▸ **THE PROBLEM**
Write out the entries below exactly, but only from the line containing "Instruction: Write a" through the line containing "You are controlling", and without the pictures.

PROVIDED INFORMATION: Begin

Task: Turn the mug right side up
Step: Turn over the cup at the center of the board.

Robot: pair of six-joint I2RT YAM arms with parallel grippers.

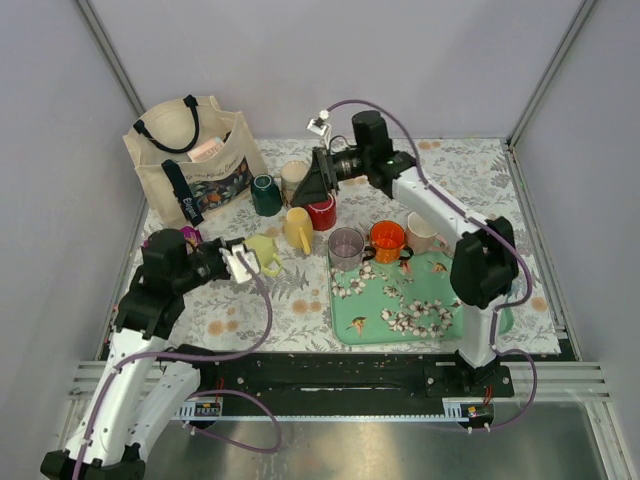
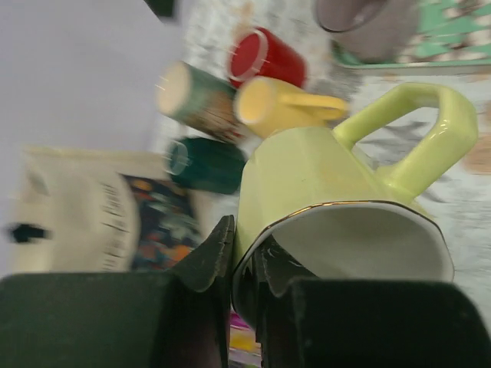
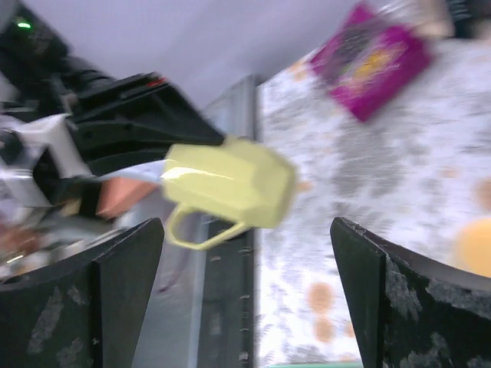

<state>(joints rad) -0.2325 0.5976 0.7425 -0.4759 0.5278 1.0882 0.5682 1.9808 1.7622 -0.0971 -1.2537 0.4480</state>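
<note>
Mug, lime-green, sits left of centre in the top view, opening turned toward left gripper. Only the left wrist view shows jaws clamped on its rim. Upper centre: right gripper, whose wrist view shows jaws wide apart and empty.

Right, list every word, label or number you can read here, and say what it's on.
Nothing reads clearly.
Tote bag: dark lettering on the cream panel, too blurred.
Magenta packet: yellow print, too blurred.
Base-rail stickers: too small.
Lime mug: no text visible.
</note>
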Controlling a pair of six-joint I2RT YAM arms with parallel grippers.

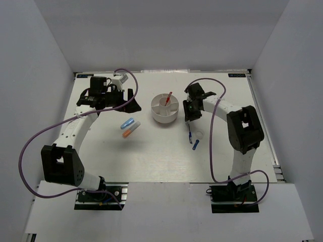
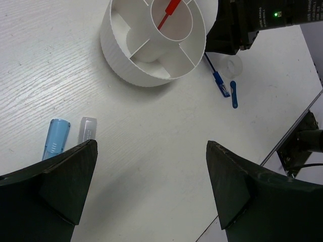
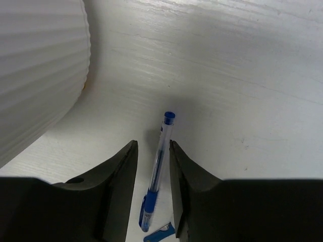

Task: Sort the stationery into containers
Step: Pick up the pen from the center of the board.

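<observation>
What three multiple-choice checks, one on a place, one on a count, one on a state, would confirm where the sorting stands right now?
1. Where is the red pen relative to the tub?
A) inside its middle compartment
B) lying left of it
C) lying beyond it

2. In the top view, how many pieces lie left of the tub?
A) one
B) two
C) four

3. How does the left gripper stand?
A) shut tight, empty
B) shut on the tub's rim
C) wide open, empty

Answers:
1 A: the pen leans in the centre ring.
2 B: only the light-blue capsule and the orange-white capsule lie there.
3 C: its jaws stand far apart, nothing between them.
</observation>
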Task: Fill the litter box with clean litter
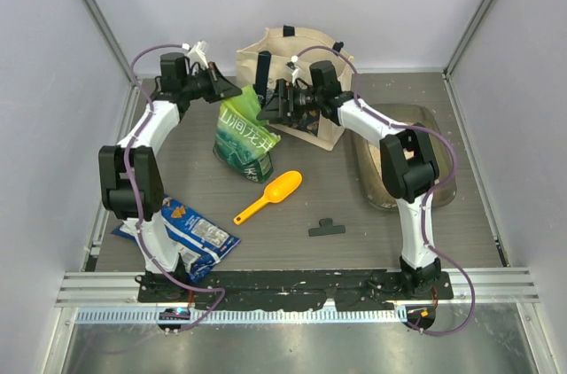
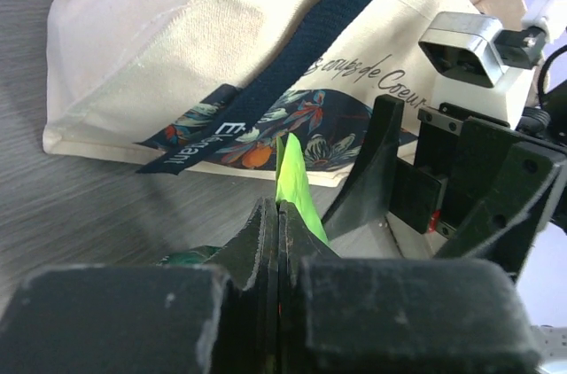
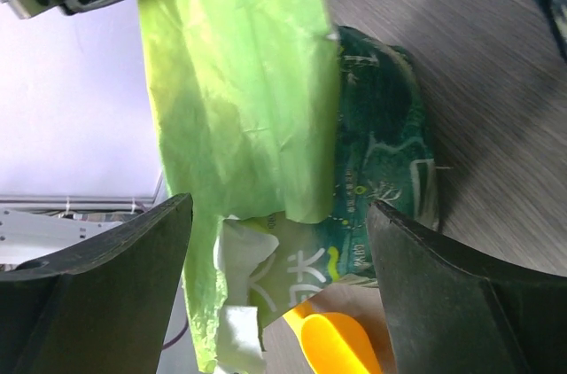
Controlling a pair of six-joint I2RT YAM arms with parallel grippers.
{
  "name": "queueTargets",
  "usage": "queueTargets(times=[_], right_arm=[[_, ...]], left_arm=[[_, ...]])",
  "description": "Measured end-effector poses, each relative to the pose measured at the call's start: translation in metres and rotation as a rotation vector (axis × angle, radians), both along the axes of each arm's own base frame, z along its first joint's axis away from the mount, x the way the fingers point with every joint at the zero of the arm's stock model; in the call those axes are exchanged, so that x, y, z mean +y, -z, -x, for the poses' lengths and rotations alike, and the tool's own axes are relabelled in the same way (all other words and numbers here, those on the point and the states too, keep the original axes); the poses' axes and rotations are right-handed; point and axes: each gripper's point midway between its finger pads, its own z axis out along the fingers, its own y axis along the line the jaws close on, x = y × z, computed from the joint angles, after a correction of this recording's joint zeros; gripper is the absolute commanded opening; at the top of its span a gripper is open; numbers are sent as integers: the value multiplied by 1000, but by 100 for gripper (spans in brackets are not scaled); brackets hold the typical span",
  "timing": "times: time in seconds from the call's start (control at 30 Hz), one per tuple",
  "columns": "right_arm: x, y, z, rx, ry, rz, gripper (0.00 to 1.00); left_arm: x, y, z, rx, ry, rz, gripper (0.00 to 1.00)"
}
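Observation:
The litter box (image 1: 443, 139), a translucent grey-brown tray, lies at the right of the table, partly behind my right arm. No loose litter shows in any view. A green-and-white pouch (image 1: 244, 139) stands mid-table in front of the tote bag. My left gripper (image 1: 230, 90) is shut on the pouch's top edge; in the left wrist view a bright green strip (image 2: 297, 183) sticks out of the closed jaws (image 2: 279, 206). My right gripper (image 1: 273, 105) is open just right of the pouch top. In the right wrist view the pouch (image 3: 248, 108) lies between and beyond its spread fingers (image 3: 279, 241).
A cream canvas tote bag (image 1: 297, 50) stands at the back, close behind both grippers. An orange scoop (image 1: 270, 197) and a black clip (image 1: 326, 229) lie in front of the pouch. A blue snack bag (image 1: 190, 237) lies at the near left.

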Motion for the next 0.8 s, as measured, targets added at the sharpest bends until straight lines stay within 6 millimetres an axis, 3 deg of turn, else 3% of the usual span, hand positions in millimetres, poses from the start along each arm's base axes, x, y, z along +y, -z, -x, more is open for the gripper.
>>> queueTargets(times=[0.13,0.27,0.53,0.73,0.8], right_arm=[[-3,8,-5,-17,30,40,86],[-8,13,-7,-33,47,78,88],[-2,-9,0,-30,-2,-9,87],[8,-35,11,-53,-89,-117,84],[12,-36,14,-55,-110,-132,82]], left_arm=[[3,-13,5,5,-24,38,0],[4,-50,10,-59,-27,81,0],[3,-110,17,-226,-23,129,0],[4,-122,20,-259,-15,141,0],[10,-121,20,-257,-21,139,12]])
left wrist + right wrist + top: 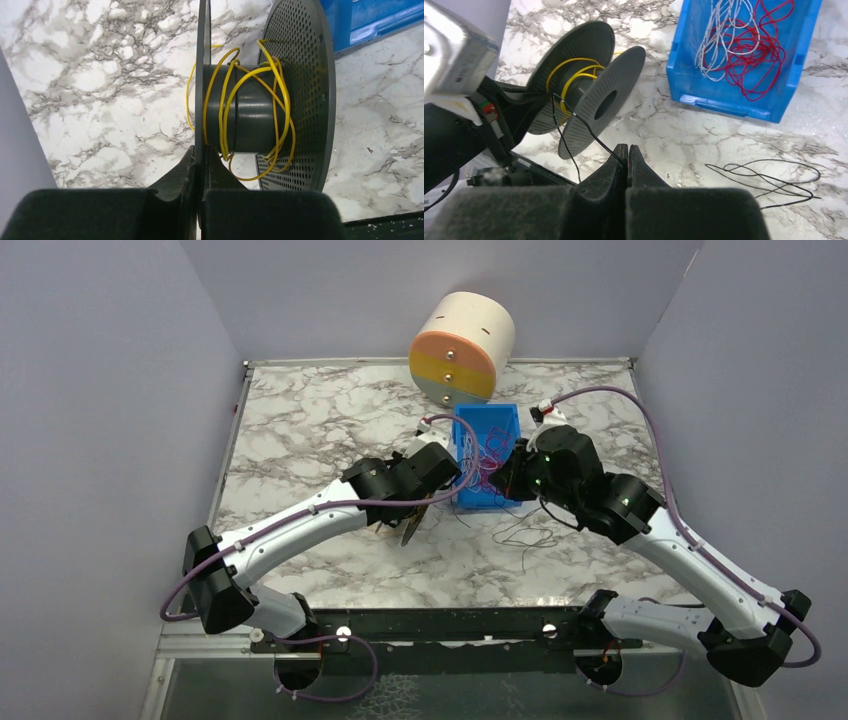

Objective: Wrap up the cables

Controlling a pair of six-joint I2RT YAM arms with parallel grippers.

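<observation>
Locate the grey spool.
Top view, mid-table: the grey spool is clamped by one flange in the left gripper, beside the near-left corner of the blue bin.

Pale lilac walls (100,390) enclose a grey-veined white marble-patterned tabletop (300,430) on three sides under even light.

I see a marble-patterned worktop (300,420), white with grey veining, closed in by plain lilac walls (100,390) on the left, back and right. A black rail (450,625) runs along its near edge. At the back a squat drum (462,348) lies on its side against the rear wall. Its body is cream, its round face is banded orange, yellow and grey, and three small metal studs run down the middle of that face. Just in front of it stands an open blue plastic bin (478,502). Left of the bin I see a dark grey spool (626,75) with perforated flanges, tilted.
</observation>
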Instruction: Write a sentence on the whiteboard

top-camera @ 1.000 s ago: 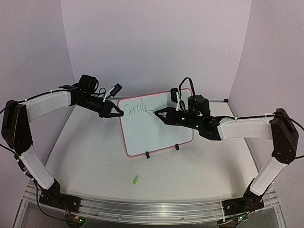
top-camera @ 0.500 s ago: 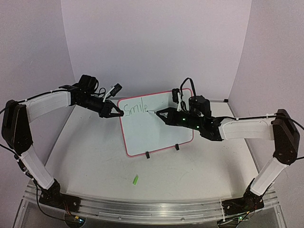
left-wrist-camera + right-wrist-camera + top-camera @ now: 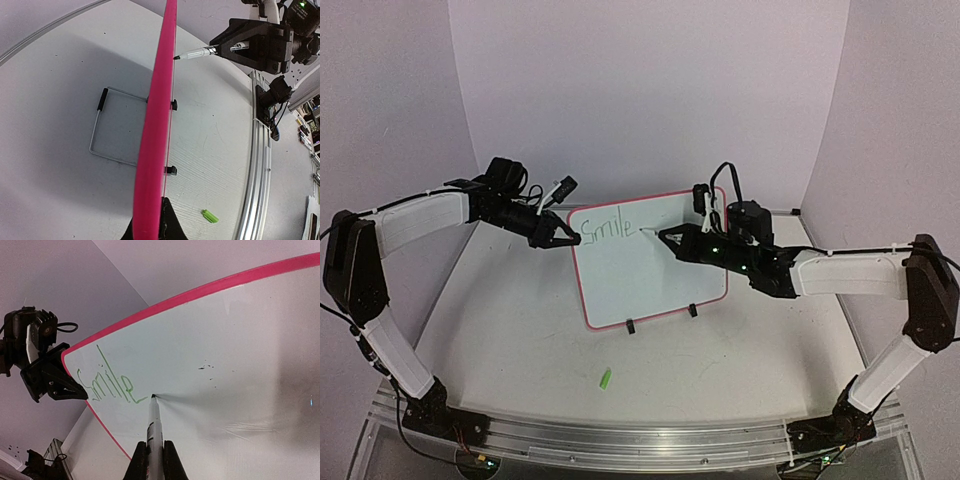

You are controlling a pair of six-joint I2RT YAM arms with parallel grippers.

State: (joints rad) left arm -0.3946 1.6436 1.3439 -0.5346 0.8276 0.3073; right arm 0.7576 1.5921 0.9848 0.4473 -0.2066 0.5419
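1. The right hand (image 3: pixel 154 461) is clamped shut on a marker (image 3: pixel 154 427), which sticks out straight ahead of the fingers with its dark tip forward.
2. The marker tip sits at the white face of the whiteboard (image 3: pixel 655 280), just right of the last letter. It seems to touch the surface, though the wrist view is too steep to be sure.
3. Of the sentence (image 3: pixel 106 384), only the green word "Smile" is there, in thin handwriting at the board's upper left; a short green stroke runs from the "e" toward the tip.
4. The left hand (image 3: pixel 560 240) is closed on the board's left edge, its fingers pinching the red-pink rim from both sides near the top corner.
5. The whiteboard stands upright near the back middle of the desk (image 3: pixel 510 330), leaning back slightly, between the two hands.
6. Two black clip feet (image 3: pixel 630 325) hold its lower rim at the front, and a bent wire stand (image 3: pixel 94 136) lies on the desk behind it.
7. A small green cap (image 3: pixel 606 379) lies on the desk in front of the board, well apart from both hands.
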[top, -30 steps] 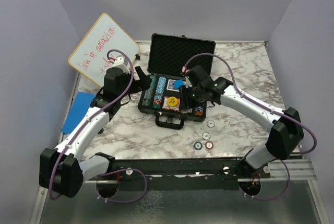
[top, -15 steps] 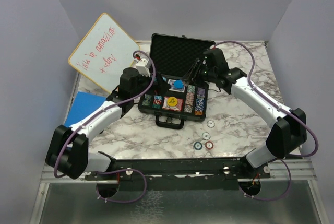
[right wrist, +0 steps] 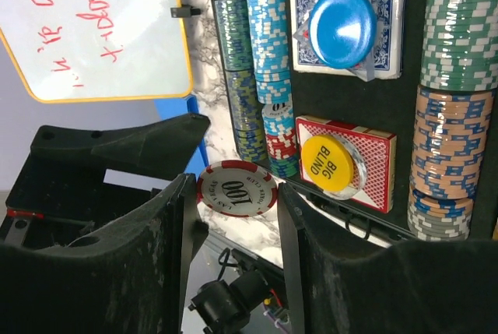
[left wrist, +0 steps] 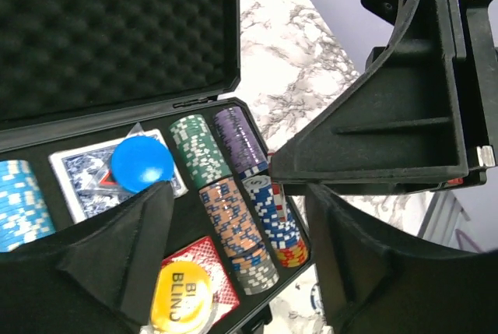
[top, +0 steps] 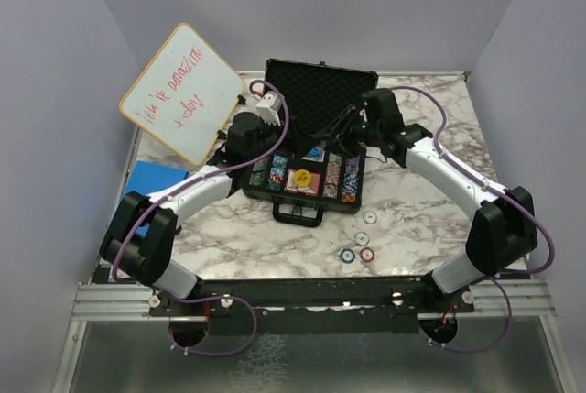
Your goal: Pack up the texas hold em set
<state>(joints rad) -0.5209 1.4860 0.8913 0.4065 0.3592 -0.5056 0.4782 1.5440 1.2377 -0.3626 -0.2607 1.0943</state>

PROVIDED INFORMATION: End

▸ **WRITTEN SOLUTION**
Instruction: Write a sentence on the whiteboard

top-camera @ 1.000 s ago: 
top-camera @ 0.500 s ago: 
left-wrist-camera + right-wrist-camera + top-camera @ now: 

You are controlling a pair of six-joint I2RT YAM arms with parallel grippers.

This exercise requires no further response.